Samantha was horrified to think she had to talk to a cop, but Kathleen took the lead when a big man with a badge lumbered in and sat down with the three women in the kitchen. Kathleen made a pot of midnight coffee and poured him a mug as she flawlessly relayed everything Sam had told her and occasionally looked at Sam for clarification.
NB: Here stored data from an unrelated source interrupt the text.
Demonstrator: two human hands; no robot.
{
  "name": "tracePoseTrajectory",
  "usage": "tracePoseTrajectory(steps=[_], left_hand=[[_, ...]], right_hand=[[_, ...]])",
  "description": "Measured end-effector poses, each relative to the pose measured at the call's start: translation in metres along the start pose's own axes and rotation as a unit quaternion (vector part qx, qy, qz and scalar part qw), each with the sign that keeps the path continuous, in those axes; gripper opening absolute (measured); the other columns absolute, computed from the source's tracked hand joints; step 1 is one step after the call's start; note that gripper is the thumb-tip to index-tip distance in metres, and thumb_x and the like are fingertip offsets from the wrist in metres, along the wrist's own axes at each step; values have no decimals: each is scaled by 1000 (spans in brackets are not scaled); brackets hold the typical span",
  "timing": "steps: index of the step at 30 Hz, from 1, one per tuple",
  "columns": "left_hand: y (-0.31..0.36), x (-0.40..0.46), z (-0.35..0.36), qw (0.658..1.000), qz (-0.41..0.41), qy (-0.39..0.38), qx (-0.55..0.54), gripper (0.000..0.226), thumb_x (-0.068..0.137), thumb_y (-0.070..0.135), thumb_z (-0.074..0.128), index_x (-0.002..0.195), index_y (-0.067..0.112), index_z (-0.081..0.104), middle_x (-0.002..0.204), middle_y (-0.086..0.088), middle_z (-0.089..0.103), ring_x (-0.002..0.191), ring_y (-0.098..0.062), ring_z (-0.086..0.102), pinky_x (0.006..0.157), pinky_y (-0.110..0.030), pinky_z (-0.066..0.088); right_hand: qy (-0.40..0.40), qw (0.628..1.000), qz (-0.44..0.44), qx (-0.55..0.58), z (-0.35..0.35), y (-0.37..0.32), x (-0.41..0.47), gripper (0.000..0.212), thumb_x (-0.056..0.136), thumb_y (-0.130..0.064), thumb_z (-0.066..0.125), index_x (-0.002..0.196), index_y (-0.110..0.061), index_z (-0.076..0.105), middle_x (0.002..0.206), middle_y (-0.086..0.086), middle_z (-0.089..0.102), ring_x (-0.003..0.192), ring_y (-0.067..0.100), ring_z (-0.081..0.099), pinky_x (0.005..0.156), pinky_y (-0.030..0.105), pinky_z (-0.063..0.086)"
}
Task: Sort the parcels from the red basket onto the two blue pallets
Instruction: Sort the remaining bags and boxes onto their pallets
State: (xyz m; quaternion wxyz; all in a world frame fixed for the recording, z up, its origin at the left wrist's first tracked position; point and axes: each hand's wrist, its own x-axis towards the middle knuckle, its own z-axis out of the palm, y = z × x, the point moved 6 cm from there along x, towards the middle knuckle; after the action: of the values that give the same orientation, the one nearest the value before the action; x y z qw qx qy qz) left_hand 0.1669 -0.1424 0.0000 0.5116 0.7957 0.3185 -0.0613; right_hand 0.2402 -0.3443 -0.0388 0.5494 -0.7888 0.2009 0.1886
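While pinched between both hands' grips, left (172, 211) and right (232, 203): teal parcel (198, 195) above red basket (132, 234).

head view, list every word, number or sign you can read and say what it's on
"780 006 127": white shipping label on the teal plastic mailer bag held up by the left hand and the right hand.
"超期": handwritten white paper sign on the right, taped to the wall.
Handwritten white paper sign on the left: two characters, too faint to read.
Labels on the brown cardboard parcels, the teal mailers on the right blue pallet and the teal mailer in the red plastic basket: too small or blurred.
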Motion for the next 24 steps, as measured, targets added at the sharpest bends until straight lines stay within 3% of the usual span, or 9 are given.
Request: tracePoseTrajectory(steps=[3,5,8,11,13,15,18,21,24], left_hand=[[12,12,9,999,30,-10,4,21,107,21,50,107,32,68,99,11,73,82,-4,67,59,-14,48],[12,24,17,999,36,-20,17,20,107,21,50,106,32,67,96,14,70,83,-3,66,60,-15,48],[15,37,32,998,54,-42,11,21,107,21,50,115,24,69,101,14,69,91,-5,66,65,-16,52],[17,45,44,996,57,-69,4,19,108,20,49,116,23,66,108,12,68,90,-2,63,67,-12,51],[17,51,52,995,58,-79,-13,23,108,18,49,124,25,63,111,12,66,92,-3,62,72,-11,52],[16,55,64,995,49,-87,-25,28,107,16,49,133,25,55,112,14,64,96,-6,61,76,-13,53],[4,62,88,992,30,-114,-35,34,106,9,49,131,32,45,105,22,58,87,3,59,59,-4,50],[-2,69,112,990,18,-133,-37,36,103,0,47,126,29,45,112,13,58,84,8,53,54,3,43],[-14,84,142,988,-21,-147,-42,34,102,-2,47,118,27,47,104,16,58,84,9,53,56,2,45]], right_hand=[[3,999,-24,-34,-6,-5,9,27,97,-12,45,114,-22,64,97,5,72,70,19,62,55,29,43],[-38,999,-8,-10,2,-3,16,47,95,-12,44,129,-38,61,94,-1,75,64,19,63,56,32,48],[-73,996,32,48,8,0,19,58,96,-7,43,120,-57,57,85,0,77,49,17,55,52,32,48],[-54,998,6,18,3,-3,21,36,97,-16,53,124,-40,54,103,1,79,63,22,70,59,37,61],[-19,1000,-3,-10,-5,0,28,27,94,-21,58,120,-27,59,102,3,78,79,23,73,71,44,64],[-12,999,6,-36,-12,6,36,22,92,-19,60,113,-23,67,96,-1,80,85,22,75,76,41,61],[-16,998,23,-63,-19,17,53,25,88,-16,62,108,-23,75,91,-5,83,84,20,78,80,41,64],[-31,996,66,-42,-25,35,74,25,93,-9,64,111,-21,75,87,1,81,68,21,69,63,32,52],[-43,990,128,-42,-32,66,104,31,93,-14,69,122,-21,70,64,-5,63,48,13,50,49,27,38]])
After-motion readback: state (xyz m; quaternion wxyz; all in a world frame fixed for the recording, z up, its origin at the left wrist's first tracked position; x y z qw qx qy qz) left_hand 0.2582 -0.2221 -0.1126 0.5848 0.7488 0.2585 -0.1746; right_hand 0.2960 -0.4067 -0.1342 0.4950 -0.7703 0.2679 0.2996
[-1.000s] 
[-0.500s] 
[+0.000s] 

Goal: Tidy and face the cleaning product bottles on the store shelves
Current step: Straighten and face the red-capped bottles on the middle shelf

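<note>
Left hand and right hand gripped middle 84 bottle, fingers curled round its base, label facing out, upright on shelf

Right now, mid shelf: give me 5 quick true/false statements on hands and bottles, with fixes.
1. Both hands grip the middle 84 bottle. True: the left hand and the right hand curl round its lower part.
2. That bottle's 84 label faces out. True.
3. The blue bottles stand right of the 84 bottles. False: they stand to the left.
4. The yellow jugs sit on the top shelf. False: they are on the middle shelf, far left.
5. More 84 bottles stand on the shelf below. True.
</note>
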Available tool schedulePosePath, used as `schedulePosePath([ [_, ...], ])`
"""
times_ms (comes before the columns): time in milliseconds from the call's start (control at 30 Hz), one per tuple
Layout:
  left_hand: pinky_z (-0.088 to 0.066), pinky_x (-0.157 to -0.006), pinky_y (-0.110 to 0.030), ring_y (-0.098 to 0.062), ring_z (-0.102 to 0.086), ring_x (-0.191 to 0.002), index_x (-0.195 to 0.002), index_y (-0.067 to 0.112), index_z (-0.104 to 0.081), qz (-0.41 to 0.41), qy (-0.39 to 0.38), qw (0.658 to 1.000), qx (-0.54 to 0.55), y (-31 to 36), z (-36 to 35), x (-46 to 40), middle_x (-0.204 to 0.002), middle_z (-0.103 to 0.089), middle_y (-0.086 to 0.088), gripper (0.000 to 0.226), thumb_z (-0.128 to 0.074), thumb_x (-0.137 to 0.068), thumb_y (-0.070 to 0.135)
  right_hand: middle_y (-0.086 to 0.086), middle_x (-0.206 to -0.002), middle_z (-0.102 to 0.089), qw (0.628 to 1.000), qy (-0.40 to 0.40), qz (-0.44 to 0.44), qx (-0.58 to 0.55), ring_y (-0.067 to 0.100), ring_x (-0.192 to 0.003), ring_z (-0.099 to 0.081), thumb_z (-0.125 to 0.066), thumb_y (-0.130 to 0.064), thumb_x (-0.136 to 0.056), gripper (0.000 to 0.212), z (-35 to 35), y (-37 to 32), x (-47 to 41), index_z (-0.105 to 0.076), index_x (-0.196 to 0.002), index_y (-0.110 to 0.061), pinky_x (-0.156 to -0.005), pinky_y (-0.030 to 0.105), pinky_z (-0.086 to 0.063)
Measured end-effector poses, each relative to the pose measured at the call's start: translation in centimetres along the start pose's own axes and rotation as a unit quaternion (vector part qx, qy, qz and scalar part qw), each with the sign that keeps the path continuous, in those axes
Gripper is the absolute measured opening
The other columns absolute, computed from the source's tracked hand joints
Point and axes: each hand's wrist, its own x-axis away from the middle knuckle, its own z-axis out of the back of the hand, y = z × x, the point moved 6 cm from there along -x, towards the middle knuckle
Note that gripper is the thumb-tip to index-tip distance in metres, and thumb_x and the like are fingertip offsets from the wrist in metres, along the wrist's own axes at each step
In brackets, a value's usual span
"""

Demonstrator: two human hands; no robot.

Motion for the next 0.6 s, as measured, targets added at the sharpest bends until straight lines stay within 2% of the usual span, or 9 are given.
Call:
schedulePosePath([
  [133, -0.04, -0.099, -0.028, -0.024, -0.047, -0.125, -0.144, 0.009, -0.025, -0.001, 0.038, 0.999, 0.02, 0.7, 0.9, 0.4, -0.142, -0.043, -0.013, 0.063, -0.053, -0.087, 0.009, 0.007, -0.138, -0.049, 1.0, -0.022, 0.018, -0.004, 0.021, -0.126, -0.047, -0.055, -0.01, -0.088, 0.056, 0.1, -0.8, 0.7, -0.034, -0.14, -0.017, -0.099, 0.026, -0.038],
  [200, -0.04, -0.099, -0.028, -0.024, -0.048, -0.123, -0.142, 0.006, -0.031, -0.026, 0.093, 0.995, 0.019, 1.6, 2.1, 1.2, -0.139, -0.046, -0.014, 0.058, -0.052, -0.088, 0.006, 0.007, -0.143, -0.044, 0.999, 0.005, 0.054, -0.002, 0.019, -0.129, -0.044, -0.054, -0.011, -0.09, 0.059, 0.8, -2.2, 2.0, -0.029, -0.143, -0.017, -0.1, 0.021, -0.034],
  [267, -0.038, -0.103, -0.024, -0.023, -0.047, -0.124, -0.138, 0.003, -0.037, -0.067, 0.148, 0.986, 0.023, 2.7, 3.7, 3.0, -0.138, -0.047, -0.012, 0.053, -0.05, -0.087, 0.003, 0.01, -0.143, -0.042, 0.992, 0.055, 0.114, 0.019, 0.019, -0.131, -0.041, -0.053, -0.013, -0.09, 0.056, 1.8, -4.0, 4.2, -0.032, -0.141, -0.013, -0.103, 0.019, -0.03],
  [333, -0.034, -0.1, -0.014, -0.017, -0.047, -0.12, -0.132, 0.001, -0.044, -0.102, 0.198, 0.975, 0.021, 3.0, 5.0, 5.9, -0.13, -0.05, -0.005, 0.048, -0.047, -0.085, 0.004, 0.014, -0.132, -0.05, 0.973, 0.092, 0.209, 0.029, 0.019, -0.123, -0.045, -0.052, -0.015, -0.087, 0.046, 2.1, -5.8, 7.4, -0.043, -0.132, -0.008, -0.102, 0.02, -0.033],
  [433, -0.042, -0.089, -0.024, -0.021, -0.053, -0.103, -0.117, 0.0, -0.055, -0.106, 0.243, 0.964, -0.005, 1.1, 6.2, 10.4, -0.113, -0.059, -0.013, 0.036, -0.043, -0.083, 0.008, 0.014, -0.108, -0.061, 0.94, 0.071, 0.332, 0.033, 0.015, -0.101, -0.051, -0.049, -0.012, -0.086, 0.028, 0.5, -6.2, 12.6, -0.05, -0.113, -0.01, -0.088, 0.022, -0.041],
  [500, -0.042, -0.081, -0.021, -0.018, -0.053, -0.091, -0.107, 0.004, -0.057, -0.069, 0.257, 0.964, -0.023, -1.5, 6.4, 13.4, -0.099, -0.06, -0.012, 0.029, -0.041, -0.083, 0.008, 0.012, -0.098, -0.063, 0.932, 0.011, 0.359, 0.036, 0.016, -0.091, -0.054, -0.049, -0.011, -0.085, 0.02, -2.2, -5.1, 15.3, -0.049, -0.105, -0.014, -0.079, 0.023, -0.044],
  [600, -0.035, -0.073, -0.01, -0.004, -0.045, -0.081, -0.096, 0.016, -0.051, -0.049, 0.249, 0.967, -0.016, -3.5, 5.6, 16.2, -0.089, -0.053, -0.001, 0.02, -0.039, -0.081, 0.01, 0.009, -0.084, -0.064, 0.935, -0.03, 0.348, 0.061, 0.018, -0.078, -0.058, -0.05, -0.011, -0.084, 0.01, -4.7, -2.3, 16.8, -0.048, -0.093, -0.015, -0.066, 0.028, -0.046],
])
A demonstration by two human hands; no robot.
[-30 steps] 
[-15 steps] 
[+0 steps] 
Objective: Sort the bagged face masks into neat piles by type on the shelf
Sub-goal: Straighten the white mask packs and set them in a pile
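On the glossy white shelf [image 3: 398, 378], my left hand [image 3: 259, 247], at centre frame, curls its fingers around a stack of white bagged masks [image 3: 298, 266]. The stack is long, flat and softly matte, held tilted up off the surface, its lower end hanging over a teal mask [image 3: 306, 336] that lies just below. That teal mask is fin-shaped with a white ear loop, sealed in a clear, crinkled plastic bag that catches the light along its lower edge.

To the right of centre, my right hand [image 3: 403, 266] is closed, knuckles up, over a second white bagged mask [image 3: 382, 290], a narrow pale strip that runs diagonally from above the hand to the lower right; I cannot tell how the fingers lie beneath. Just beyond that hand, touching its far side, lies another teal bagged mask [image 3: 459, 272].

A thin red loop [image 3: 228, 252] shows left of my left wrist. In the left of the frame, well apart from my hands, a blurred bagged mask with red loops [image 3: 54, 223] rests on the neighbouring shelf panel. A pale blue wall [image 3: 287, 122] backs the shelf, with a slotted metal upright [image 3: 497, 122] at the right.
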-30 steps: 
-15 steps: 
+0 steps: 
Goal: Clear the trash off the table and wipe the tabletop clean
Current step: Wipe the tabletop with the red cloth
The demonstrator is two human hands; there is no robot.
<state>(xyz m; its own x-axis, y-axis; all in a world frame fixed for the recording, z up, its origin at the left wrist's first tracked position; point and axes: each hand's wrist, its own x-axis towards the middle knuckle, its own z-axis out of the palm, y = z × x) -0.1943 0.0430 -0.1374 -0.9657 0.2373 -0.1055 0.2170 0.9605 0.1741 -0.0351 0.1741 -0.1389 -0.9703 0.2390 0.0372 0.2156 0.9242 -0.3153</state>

“Okay, I will put all this on file. I’ll also go find him and warn him that he shouldn’t reach out to any of you or come out to Rose Garden again.” The sheriff looked over at Sam. “Now pertaining to the physical attacks on you, would you like to press charges, ma’am?”

“No.” Sam decided. “I don’t want to go to court, I don’t want to spend one more minute of my life thinking about the parasite. He can go to hell on his own. He don’t need my help.”

Sam pointed at Loretta and gave her a knowing look. Loretta zipped her lips with wide innocent eyes, and the officer smirked. “Well, if you change your mind, you can come to the station and talk to me at any point. I’ll be speaking to Jack fairly soon. And I’ll do my best to put the fear of the law into him for you ladies.”

“Bobby, tell your family Happy Easter for us, you hear? I hate starting your Good Friday like this, but I’m grateful for good boys like you protecting us here in Homestead. Tell your mama and daddy hello for me. Who knows? I may see them at church for the sunrise service.”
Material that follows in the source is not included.